Business
Six Critical Success Factors for Centralizing IT
Centralized Information Technology (IT) advocates are currently beating decentralized IT advocates.The Bottom Line: Smart companies are finding a balance between the cost and productivity benefits of centralization and the agility and customer responsiveness of decentralization.

Centralized Information Technology (IT) advocates are currently beating decentralized IT advocates.
The Bottom Line: Smart companies are finding a balance between the cost and productivity benefits of centralization and the agility and customer responsiveness of decentralization.

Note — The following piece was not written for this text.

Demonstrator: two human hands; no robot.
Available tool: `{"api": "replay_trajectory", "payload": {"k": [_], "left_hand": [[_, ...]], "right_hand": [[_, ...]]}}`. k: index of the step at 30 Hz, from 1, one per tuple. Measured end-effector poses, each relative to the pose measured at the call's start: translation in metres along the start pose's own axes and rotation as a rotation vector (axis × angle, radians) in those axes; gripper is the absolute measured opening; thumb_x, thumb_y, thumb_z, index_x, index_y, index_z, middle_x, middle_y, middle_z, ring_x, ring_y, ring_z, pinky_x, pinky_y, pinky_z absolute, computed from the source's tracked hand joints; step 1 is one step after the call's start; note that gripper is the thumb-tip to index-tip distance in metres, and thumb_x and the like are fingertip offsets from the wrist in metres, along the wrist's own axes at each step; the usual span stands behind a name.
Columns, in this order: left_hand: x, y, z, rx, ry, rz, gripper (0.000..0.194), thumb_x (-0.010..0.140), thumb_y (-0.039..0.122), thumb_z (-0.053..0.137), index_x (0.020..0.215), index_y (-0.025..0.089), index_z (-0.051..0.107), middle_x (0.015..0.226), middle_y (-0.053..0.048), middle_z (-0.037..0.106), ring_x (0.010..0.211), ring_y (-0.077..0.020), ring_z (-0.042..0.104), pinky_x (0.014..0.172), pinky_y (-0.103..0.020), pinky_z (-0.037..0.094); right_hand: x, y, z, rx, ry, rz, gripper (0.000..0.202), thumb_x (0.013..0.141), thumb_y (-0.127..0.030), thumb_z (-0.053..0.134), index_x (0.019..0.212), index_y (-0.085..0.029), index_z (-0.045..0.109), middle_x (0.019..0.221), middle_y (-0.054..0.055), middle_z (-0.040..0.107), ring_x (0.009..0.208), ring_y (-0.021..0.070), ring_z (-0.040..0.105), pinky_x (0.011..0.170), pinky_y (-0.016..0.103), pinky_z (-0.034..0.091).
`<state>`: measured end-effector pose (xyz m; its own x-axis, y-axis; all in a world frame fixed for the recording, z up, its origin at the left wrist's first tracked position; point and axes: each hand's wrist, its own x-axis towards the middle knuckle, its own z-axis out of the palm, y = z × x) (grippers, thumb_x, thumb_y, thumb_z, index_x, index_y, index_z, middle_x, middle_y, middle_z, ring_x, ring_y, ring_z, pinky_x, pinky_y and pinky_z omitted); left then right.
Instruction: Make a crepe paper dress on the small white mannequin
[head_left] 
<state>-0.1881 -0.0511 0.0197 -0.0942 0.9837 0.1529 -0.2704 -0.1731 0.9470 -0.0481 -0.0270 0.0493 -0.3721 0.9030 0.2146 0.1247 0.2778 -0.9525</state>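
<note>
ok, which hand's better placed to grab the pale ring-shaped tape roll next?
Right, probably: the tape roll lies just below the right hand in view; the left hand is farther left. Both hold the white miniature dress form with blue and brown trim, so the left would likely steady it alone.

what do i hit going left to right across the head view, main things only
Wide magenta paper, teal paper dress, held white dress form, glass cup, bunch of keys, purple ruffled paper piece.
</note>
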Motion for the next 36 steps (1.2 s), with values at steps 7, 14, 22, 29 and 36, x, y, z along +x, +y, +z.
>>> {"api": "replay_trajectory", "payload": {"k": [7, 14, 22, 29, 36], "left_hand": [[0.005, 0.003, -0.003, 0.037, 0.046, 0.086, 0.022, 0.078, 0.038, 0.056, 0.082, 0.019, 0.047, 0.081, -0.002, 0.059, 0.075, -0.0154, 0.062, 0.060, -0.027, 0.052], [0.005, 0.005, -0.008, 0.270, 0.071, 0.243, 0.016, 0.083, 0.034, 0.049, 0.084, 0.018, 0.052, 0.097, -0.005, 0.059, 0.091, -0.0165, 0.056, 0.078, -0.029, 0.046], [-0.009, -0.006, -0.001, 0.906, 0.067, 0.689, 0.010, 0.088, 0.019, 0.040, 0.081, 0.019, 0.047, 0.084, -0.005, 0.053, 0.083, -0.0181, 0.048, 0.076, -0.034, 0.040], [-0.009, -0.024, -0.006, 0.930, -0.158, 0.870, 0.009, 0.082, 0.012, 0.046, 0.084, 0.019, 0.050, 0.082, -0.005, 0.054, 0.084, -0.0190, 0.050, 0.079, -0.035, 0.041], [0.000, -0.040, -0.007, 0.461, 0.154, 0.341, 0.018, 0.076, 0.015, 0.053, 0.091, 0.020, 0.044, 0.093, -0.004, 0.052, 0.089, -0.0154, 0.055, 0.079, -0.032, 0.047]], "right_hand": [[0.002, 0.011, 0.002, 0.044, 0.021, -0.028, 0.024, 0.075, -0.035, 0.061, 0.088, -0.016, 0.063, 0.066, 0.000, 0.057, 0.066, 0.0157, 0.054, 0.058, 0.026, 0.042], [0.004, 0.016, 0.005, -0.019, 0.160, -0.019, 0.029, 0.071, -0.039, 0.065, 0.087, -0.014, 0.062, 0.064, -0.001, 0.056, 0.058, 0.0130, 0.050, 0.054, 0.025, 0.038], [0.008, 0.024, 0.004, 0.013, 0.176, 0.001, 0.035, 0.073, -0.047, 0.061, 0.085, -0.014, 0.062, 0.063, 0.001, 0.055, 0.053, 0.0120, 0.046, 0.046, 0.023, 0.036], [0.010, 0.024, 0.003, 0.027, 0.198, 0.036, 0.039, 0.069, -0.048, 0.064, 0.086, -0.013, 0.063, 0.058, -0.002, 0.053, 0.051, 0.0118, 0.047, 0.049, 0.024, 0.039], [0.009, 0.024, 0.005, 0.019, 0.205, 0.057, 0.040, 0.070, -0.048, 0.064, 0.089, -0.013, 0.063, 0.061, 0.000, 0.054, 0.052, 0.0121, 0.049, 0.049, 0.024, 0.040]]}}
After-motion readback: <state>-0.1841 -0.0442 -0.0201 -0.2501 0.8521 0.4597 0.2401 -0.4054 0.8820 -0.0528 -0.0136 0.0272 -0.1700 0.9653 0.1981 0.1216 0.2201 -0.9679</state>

What It Means: We have identified the following six factors in project planning that will define the success of projects to centralize the IT function:
- Centralization-localization selection--In some areas, local support will always be necessary, and certain applications should remain out in the field. Finding the right balance between what gets centralized and what remains decentralized is critical to optimizing cost and customer satisfaction.

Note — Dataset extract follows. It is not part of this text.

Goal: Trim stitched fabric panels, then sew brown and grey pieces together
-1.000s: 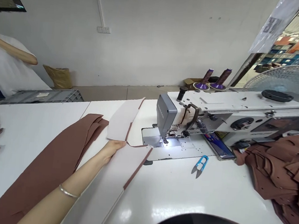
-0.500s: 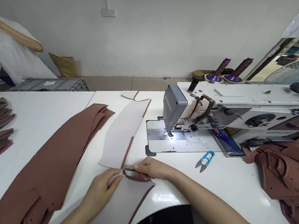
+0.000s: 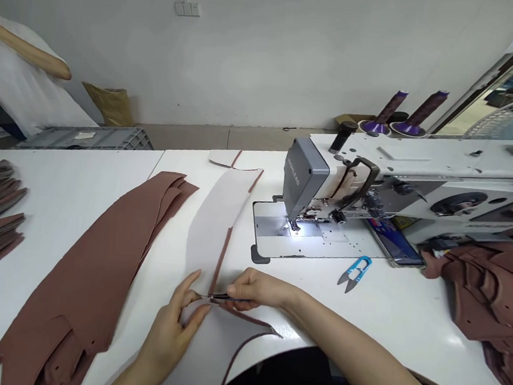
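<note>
My left hand (image 3: 170, 329) grips the edge of a pale grey panel (image 3: 207, 350) with brown edging, its thumb on the near side and its index finger raised. My right hand (image 3: 257, 289) is closed on a small pair of thread snips (image 3: 223, 297), mostly hidden by the fingers. The dark blades point left and meet the join between this panel and a second pale panel (image 3: 219, 213). That one lies flat beyond my hands, with a brown strip (image 3: 221, 258) along its right edge. Whether the blades touch a thread there is too small to tell.
A sewing machine (image 3: 307, 179) with its lamp lit stands at the right. Blue-handled snips (image 3: 354, 274) and a phone (image 3: 393, 243) lie near it. Brown panels (image 3: 93, 262) are stacked left, with more brown pieces (image 3: 485, 290) piled far right. A person (image 3: 23, 82) stands back left.
My left index finger has lifted away from the thumb. The near panel's right corner has shifted slightly right and down. The snips stay at the join, and the whole view has shifted a little.
</note>
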Motion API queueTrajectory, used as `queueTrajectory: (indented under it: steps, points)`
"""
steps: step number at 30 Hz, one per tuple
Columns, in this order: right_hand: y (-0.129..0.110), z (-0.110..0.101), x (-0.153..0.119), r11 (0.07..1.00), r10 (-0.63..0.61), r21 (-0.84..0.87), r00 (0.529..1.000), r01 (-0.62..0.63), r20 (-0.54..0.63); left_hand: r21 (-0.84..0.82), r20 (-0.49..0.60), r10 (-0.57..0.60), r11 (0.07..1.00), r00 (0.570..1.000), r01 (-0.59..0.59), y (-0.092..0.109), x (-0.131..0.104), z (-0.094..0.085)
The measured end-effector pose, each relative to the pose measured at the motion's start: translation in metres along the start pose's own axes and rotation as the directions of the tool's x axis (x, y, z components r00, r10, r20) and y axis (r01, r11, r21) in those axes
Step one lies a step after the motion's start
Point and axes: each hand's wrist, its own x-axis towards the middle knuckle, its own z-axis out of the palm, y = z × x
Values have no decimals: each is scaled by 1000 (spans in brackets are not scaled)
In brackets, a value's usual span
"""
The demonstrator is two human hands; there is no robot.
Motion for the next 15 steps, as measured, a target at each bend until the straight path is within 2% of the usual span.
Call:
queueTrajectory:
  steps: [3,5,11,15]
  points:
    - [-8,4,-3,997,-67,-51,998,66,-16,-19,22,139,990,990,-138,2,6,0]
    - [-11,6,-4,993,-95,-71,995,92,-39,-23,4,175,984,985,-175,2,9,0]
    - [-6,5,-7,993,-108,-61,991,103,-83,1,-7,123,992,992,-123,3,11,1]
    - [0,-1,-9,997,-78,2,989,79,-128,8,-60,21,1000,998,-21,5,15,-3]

- Rigorous standards--Develop consistent architectural, application, and process standards to reduce the variability of the infrastructure. This is where much of the cost savings comes from.
- Portfolio management--Evaluate the entire portfolio of IT projects to match business priorities and minimize risk. This will also help identify and eliminate redundant and non-strategic projects.
- Process maturity--Define and measure processes with clear accountability. Delivering consistent support across a global organization is impossible without solid processes.
- Service-level management--Use formal service levels to ensure consistent quality. SLAs become your barometers for performance and mechanisms for identifying improvement opportunities.
- Cost transparency--Accurate and timely measurement and reporting of the cost of IT service delivery is vital. A good understanding of cost makes charge-backs (always a contentious issue) equitable and easier to defend.